**Brief**
After locating the line with "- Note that" in the data that follows, return it and every later line exactly, up to and including the line with "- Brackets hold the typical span".

========================================

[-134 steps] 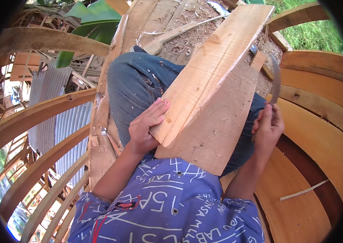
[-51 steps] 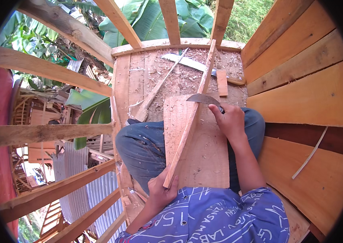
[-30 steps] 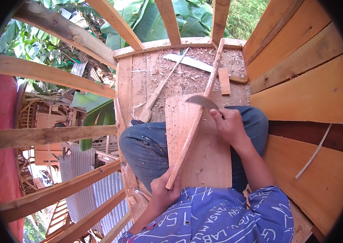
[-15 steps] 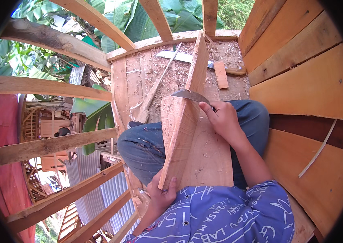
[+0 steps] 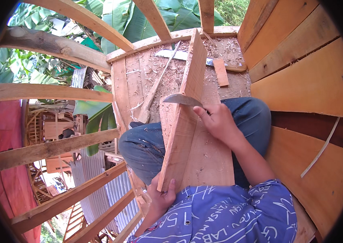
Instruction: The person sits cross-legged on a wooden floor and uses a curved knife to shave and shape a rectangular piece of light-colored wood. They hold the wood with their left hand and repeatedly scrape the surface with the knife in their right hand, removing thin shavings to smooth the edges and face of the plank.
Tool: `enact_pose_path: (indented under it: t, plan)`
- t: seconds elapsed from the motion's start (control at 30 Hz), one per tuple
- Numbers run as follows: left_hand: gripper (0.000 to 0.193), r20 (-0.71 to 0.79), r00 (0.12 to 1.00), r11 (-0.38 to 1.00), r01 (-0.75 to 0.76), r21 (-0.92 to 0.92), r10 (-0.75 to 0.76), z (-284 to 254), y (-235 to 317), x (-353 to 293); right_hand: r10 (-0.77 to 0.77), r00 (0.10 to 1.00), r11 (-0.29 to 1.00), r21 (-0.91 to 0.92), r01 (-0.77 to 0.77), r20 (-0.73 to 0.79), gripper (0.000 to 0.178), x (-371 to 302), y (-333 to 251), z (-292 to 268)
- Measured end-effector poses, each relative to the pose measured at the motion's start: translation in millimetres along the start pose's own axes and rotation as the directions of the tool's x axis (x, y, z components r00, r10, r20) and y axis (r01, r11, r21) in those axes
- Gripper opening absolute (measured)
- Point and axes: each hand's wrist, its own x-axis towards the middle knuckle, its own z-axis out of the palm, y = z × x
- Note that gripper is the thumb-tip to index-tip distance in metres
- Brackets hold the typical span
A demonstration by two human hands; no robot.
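A long wooden board stands on its narrow edge, running from my body to the far side. My left hand grips its near end, thumb on the right face and fingers on the left. In my right hand is a knife with a curved dark blade; the fist hides most of its handle. The blade lies across the board's upper edge, about halfway along. Beneath is a second, flat board, resting across my lap.
Wood shavings litter the plank floor. Beyond the board lie a saw, a small wooden block and a thin stick. Wooden rails stand at the left, and a plank wall rises on the right.
My right hand has drawn the knife slightly nearer along the board's upper edge, and the blade reaches farther left. My left hand keeps its hold on the board's near end.
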Motion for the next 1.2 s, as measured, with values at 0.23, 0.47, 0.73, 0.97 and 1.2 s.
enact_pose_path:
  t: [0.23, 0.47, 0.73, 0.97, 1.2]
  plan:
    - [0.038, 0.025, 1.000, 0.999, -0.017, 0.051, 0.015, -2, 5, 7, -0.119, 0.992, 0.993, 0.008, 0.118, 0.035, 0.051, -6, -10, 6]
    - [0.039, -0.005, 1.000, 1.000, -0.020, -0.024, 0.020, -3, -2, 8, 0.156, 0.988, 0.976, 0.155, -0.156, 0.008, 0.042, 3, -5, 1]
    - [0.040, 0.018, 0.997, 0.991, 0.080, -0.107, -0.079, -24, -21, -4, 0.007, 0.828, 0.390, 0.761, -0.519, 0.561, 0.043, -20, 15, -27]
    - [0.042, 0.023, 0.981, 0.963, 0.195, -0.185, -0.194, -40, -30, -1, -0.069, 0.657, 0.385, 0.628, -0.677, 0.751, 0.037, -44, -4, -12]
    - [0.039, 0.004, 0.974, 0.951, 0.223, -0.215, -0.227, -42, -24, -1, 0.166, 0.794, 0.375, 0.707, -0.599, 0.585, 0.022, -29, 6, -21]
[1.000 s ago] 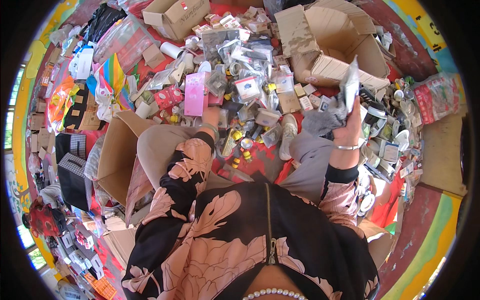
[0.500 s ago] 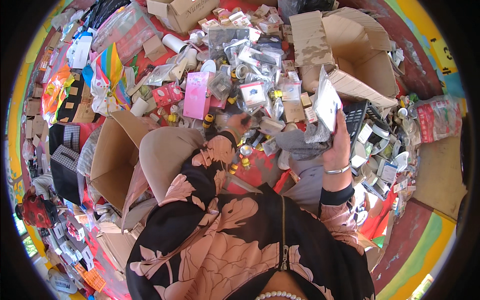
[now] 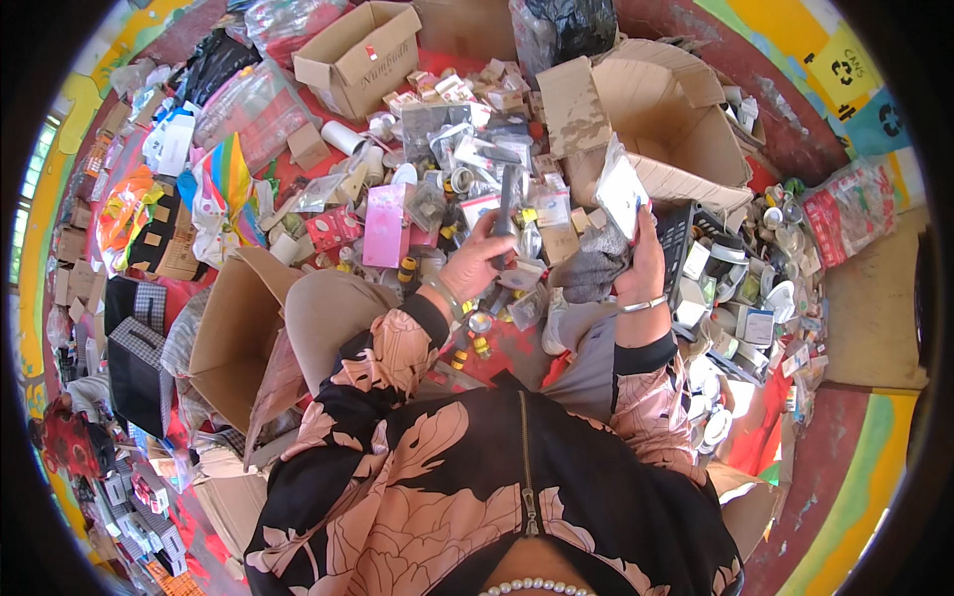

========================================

**Response to the exercise**
- Note that gripper is the thumb-tip to index-tip distance in metres
- Brackets hold the typical span

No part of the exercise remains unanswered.